Business Wire, March 5, 2003

Business Editors/Health/Medical Writers

IRVINE, Calif.--(BUSINESS WIRE)--March 5, 2003

Allergan, Inc. (NYSE:AGN) announced today that it has completed two Phase III trials of an oral formulation of tazarotene investigating its use in the treatment of moderate to severe psoriasis. The trials were multi-center, double-blind, randomized, placebo-controlled, safety and efficacy studies of 12 weeks treatment with oral tazarotene 4.5 mg followed by 12 weeks post treatment follow-up. The data will be presented in the New Therapeutic Options in Psoriasis Therapy portion of the "New & Emerging Therapies" symposium on March 24, 2003 at the American Academy of Dermatology meeting in San Francisco, California.
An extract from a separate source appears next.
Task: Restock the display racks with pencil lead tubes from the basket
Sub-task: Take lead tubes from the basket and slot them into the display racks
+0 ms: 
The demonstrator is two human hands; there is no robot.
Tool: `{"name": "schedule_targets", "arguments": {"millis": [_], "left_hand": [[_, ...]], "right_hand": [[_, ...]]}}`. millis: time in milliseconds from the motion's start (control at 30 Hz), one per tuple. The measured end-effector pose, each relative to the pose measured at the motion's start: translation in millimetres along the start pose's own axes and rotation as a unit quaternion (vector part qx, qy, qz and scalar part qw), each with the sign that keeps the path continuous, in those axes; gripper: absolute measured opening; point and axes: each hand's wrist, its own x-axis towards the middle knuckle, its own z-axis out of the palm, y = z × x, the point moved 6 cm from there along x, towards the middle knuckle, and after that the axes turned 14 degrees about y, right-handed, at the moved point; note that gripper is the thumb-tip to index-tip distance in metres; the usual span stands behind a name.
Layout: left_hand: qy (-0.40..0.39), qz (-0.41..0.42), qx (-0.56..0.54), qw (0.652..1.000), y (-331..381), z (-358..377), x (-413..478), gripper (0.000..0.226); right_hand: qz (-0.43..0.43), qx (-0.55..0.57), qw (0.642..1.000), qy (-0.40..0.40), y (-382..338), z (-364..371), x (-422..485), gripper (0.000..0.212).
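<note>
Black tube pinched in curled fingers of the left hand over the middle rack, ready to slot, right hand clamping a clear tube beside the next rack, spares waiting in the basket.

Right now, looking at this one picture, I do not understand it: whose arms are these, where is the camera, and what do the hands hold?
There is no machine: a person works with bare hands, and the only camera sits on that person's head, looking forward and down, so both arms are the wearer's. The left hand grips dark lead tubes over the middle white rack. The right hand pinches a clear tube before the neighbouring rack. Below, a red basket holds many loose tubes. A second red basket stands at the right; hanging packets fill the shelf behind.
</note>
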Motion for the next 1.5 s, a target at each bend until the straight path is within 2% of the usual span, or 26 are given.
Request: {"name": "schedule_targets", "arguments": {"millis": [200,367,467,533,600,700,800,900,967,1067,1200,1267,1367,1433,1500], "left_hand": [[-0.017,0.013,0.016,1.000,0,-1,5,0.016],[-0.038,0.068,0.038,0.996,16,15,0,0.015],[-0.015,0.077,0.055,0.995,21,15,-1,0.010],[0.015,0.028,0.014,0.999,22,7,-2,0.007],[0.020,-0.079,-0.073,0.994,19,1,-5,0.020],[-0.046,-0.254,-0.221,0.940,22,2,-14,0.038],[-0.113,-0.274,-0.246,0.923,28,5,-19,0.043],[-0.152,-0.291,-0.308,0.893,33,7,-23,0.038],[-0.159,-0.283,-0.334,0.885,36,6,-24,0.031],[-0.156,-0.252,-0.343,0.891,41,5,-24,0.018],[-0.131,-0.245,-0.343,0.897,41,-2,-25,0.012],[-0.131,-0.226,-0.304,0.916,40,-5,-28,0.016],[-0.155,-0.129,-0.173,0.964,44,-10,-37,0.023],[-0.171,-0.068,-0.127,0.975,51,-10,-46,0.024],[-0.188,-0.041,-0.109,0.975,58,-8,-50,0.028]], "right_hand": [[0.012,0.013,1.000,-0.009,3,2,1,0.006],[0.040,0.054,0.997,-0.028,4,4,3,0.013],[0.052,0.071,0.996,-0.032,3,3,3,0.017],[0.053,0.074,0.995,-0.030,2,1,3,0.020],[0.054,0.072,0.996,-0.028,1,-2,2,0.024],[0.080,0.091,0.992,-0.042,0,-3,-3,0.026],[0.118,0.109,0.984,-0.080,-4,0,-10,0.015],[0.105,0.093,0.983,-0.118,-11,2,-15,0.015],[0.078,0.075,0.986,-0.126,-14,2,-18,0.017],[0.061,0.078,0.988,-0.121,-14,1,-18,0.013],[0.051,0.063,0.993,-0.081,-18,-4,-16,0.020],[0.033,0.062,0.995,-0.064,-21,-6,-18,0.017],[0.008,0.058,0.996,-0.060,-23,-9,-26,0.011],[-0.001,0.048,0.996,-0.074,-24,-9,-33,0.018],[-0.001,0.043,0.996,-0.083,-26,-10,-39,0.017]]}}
Tazarotene is a receptor-selective retinoid and is currently marketed in the United States as topical formulations under the tradenames TAZORAC(R) 0.1% and 0.5% and AVAGE(TM) 0.1%

Forward-Looking Statements

Any of the above statements that refer to the Company's estimated or anticipated future results are forward-looking and reflect the Company's current analysis of existing trends and information. Actual results may differ from current expectations based on a number of factors affecting Allergan's businesses, including the inherent uncertainties associated with the research and development process and the regulatory approval process, technological advances and patents attained by competitors, competitive conditions and changing market conditions, including the performance and acceptance of new products. Accordingly, no assurance can be given that the Company will receive FDA approval to market Oral Tazarotene, or that it will receive approval on an expedited basis, or that, if approved, the Company will be able to successfully launch and market the product. These forward-looking statements represent the Company's judgment only as of the date of this press release. Actual results could differ materially from those projected in this release. As a result, the reader is cautioned not to rely on these forward-looking statements. The Company disclaims, however, any intent or obligation to update these forward-looking statements. Additional information concerning these and other risk factors can be found in press releases issued by Allergan as well as Allergan's public periodic filings with the Securities and Exchange Commission, including the discussion under the heading " Certain Factors and Trends Affecting Allergan and its Businesses" in Allergan's 2001 Form 10-K and its Form 10-Q for the quarter ended September 27, 2002. Copies of Allergan press releases and additional information about Allergan are available on the World Wide Web at www.allergan.com, or you can contact the Allergan Investor Relations Department by calling 714-246-4636.

About Allergan, Inc.

Allergan, Inc., with headquarters in Irvine, California, is a technology-driven, global health care company providing eye care and specialty pharmaceutical products worldwide. Allergan develops and commercializes products in the eye care, neuromodulator and skin care markets that deliver value to our customers, satisfy unmet medical needs, and improve patients' lives.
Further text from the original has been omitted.